China's "Singles Day" Is The World's Hugest, Craziest Online Shopping Spree

How a jokey online holiday for bachelors became a mammoth doorbuster sale triple the size of Black Friday.

Chinese postal workers dealing with 323 million deliveries from doorbuster online sales on 11/11.

When four Nanjing University students jokingly declared 11/11 a national singles day, they probably did not envision creating the biggest sales event in the world. It started in the 90s as a cheeky meme, a way for web-savvy Chinese people to mock their own singlehood and invite their other single friends to pamper themselves at bars, restaurants and karaoke lounges. They chose 11/11 because one is the loneliest number, etc. Then businesses began to take notice.

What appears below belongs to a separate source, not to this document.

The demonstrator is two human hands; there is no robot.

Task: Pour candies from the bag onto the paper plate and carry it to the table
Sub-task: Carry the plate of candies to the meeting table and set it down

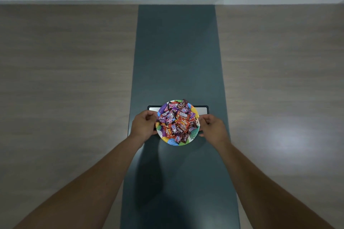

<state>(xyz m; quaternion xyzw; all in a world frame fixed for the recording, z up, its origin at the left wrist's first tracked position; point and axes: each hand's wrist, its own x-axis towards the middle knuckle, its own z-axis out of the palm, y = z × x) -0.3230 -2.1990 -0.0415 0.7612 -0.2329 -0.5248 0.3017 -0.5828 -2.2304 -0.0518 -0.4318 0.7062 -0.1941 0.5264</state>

In 2009, online retail giant Alibaba co-opted the day and announced it would be selling everything half-off on taobao.com. By 2012, 11/11 "bare branches day" surpassed America's Cyber Monday as the briskest shopping day on earth.

This year, Chinese online retail giant TMaill drew in a record-shattering $5.7 billion of sales within 24 hours (compared to $1.46 billion for America's Cyber Monday in 2012). TechInAsia reports that 402 million visitors flocked to the site within a day.

Though the shopping spree is no longer only for singles, TMall still sold a lot of bachelor and bachelorette-themed merchandise:

Ironically for a celebration started organically as an anti-Valentine's, 11/11 Singles Day is seeing anti-commercial backlash.